# YOUR INSTRUCTIONS
Anywhere the string "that" shows up in the listing below, copy the line it is in.

- - - - - - -

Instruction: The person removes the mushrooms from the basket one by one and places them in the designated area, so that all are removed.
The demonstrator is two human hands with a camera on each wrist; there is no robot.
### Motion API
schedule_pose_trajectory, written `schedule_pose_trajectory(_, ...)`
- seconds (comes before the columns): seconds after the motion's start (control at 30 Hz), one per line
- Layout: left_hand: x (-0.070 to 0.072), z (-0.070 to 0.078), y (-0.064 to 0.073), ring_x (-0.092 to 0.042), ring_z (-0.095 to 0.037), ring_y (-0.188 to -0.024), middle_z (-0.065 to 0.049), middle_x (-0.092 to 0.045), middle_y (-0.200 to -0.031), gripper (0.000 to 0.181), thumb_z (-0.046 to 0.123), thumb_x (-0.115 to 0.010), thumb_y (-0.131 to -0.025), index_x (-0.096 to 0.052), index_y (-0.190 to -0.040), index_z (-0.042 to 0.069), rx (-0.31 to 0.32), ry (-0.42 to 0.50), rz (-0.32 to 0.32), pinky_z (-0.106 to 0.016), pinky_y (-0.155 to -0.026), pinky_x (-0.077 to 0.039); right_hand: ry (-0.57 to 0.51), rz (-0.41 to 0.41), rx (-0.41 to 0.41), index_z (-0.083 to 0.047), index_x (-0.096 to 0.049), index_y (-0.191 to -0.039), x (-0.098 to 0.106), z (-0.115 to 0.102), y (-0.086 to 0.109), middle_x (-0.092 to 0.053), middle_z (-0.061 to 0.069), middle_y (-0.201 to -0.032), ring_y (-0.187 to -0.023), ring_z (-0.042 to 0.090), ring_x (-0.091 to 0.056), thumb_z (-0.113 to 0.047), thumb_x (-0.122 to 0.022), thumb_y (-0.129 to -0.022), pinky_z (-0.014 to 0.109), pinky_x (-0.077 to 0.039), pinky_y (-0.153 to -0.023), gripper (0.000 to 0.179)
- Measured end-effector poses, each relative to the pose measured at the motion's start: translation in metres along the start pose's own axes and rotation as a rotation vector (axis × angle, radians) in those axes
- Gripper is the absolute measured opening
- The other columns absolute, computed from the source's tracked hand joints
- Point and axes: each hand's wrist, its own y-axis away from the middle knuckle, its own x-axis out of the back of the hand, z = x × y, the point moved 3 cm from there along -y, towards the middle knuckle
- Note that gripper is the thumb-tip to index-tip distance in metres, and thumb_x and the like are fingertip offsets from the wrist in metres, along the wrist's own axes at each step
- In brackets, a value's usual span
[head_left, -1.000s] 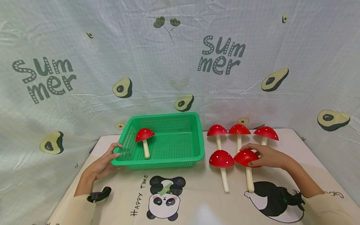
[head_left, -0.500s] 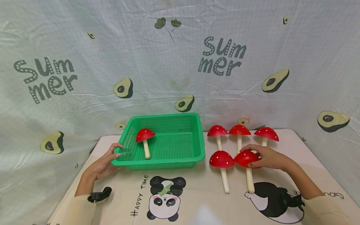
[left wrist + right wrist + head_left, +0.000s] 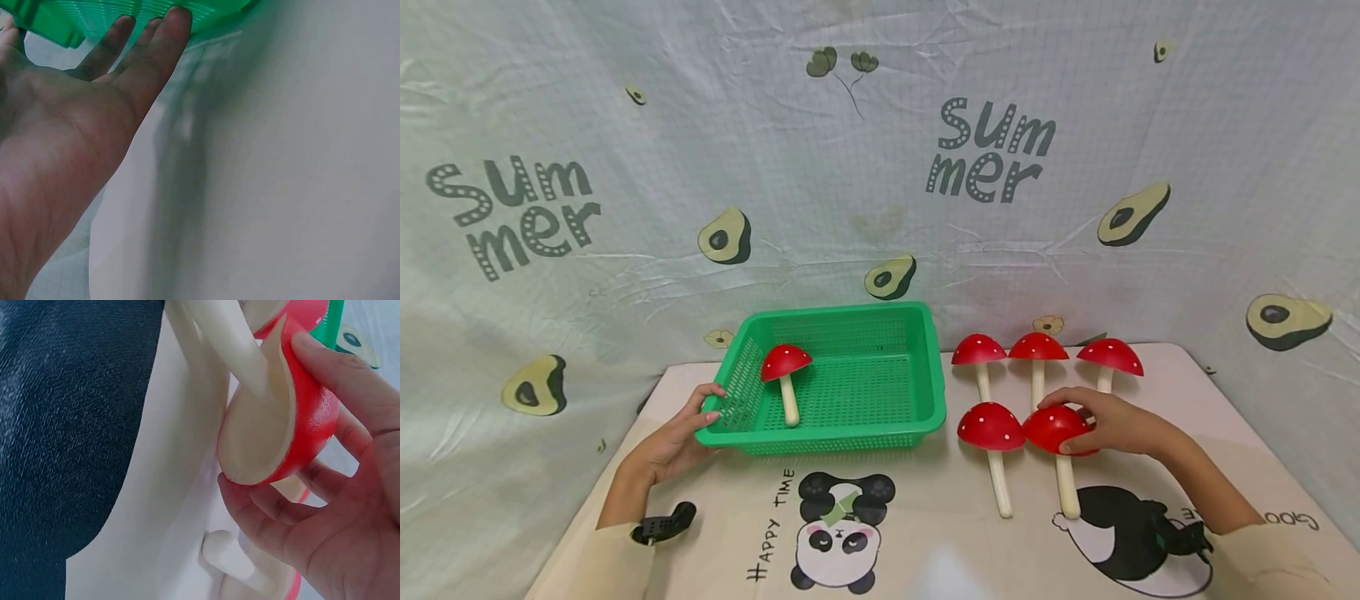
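My left hand [image 3: 676, 437] holds the left rim of a green plastic basket [image 3: 842, 429], thumb and a fingertip over the edge. In the left wrist view, the other fingers reach against the basket's outer wall from below. One toy mushroom [image 3: 789, 400], with a red, white-dotted cap and pale stem, lies inside. My right hand [image 3: 1108, 421] grips another toy mushroom [image 3: 1052, 427] by its red cap, its stem pointing toward me. The right wrist view shows the cap's pale hollow underside [image 3: 253, 444], with thumb and fingers on opposite sides.
Beside the held one lies a mushroom [image 3: 991, 425]. Three more stand in a row behind: a left mushroom [image 3: 978, 348], a middle mushroom [image 3: 1037, 346] and a right mushroom [image 3: 1110, 355], stems partly hidden. A pale cloth [image 3: 722, 533] with panda prints covers the table; a printed curtain [image 3: 820, 167] hangs behind.
The mushroom in my right hand has shifted slightly toward me, its cap tipping a little. My left hand and the basket stay in place.
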Motion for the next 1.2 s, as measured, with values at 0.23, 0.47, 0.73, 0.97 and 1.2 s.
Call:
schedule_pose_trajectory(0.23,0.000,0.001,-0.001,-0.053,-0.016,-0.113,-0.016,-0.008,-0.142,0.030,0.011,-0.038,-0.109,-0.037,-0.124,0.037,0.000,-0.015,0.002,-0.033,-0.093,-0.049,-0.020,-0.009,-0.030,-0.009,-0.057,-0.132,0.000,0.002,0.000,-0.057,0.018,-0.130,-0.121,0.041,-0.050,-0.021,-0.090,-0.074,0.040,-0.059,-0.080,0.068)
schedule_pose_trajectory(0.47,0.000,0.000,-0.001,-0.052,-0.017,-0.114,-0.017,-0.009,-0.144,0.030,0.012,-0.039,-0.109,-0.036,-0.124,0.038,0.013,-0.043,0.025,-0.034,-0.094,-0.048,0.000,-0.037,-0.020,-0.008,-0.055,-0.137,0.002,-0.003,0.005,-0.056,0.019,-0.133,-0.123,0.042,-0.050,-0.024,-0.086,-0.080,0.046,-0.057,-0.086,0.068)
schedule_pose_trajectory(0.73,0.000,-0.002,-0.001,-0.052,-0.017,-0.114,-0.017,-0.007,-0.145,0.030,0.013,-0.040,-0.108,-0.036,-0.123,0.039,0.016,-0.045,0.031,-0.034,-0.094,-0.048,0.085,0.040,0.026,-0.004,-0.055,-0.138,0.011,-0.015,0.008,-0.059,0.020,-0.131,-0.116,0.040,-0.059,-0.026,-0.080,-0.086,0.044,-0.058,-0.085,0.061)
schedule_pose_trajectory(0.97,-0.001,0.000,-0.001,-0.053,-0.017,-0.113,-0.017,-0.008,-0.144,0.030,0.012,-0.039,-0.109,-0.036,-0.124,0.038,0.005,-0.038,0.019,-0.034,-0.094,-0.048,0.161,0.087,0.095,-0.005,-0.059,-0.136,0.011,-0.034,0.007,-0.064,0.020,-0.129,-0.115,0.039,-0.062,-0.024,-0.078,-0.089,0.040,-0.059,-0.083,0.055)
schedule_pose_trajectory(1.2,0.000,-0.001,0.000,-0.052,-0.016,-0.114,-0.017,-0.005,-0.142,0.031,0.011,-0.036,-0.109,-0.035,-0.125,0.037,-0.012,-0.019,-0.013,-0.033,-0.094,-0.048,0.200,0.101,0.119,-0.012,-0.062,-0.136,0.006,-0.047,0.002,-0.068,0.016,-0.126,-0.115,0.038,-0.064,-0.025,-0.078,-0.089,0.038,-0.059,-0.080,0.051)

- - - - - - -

# RESPONSE
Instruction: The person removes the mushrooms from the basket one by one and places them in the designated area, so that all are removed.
- Note that gripper is the thumb-tip to index-tip distance in metres, and thumb_x and the like are fingertip offsets from the wrist in metres, along the wrist's own axes at each step

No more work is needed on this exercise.